Also given they seem to own the buses, they could give the drivers a rooted
Android phone and get the data by reading the memory (or network traffic after
reading the TLS key from memory) of their running instance of Google Maps that
they are using to drive, which should be undetectable by Google.

------
fedorareis
While that seems like a good start it seems like you would want to supplement
that approach with the GTFS and GTFS-realtime feeds from transit agencies
where available.

Having worked for a company that provided transit software I am well aware
that GTFS-realtime data isn’t always accurate (especially the ETAs). But it
seems like combining their ETA estimate with yours and the scheduled arrival
time would be a reasonable approach.

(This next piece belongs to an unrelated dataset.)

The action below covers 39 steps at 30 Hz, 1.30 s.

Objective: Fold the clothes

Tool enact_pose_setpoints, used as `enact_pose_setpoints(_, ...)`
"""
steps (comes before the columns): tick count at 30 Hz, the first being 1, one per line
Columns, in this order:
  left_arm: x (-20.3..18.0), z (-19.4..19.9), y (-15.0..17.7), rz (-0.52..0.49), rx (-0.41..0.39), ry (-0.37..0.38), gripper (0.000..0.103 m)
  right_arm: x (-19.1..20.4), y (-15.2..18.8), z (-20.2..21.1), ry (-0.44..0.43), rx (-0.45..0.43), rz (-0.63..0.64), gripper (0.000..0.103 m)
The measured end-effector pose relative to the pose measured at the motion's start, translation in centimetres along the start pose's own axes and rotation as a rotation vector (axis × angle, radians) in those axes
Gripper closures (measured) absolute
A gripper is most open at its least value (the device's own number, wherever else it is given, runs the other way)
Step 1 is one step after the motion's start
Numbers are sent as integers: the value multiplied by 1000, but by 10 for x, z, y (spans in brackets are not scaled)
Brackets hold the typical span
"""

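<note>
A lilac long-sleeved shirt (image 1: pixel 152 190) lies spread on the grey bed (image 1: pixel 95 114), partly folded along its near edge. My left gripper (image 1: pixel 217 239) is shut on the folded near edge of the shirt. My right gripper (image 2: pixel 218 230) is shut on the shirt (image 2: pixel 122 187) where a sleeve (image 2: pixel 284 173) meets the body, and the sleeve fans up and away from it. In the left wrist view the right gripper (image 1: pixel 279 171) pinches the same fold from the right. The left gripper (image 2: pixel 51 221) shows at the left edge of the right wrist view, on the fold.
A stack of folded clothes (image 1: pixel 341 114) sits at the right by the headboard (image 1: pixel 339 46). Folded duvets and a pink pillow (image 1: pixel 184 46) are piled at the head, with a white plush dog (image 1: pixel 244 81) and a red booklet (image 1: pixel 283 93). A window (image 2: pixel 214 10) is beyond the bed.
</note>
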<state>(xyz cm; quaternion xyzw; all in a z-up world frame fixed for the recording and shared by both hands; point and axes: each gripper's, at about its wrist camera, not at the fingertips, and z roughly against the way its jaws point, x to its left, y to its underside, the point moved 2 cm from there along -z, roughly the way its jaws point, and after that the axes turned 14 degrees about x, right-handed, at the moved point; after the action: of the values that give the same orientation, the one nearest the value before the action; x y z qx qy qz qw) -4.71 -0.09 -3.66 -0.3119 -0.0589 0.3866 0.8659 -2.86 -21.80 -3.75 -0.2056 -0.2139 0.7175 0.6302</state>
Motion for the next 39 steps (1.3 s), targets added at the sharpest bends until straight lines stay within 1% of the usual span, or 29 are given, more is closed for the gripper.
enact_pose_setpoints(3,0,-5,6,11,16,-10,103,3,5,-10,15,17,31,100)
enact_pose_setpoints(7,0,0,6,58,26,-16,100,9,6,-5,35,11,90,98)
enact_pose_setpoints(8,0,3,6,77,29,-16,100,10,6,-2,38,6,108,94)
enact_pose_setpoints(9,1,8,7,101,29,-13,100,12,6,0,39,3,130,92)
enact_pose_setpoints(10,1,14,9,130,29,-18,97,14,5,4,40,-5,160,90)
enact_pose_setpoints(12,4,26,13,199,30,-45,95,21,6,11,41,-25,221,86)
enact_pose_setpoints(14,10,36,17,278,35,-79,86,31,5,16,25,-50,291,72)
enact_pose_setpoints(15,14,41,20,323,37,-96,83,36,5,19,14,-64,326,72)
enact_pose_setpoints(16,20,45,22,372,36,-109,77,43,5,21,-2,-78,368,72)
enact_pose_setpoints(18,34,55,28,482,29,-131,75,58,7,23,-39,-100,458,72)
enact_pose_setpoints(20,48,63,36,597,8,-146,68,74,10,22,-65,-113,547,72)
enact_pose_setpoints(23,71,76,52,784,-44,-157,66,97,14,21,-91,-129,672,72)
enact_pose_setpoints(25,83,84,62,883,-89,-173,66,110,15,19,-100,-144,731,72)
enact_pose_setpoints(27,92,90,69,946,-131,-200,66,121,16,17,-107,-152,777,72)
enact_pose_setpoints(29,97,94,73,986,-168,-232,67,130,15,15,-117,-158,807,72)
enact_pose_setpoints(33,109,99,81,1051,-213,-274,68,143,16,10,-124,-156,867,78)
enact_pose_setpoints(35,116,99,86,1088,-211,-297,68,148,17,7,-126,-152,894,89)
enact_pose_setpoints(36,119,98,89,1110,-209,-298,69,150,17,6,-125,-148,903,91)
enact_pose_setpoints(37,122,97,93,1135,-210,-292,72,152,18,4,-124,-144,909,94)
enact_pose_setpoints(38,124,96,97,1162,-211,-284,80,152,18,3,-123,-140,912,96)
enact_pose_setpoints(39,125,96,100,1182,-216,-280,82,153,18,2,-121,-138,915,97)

Or if you just started building a model
of the average speeds of the bus on each link using the GTFS-r speed and
location data you could probably build up a pretty good historical model of
the traffic flow between 2 stops at any given point during the day.

Yes, I am aware that scheduled times in transit can be meaningless. There are
a lot of factors that contribute to that from traffic to poor schedule
planning. They can however be a useful baseline estimate.

------
ankit219
I like the assumption made while the bus is between two stops but that could
be very inaccurate in a geography like Mumbai. I have seen your posters at one
of the metro stations and assume that you operate in the city. I feel the
biggest choke point in the city is the number of signals - around the metro
stations - and hence the uncertainties around timing before and after crossing
the signal. Traveling in a cab, this is where Google maps timing fails too by
about 5-10 minutes. Not a big deal as a customer, just a mildly interesting
titbit in my daily travel (before Corona)

One thing to look at given you would have everyday data is to see if there is
a pattern (if not already did it). Then you can suggest commuters to take the
bus now and save commute time v taking after 15 mins.

------
bluesign
This takes accuracy hit for sure, total time of route can be different than
the total time of segments. Especially if the route is long.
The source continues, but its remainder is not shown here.